使用矩闭合和仿真器的空间 SIR 过程的高斯过程近似。

控制疾病传播的动力学很难建模，因为感染既是潜在病原体的函数，也是人类或动物行为的函数。在模拟疾病如何在不同空间地点之间传播时，这一挑战就更大了。许多建议的空间流行病学模型需要权衡利弊才能拟合，要么抽象出理论传播动态，要么拟合确定性模型，要么需要大量计算资源进行多次模拟。我们提出了一种用高斯过程近似复杂空间传播动态的方法。我们首先对著名的 SIR 随机过程提出了灵活的空间扩展，然后推导出这一随机过程的时刻闭合近似值。这种时刻闭合近似得到了易感因子和感染因子的均值和协方差随时间演变的常微分方程。由于这些常微分方程是用 MCMC 拟合模型的瓶颈，因此我们使用低阶仿真器对其进行近似。这一近似值为我们的分层模型奠定了基础，该模型可用于按空间位置和时间计算有噪声的、未充分报告的新感染人数。我们演示了如何使用我们的模型，根据真实的空间 SIR 跳跃过程对模拟感染进行推断。然后，我们将我们的方法应用于巴西 2015 年末至 2016 年初的寨卡新发感染人数建模。
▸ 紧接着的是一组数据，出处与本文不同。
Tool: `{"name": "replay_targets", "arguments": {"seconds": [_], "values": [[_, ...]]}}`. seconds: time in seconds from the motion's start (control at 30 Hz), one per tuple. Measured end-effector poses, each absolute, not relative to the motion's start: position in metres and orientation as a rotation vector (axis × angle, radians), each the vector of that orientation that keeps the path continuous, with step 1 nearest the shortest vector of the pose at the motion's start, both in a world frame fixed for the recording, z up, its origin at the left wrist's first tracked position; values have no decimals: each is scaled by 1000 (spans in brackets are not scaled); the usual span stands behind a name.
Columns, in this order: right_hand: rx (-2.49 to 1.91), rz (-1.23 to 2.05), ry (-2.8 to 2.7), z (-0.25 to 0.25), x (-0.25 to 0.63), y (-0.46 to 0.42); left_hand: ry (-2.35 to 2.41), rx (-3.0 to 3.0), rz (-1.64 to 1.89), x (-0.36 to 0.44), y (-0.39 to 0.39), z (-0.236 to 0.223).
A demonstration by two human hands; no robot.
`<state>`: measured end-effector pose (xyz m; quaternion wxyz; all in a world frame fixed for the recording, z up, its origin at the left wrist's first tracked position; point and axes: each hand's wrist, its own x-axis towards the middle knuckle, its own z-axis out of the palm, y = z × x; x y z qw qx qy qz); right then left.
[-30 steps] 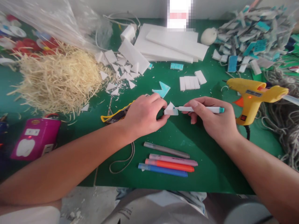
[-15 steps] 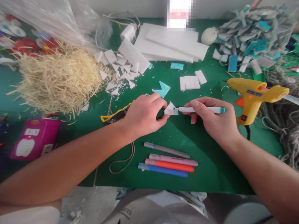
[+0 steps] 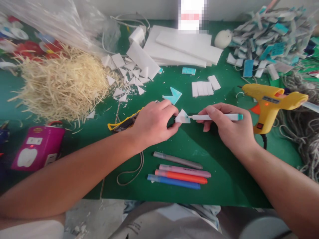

本文章由计算机程序翻译，如有差异，请以英文原文为准。

求助全文

约1分钟内获得全文求助全文

来源期刊

Biometrics 生物-生物学

CiteScore

2.70

自引率

5.30%

发文量

178

审稿时长

4-8 weeks

期刊介绍： The International Biometric Society is an international society promoting the development and application of statistical and mathematical theory and methods in the biosciences, including agriculture, biomedical science and public health, ecology, environmental sciences, forestry, and allied disciplines. The Society welcomes as members statisticians, mathematicians, biological scientists, and others devoted to interdisciplinary efforts in advancing the collection and interpretation of information in the biosciences. The Society sponsors the biennial International Biometric Conference, held in sites throughout the world; through its National Groups and Regions, it also Society sponsors regional and local meetings.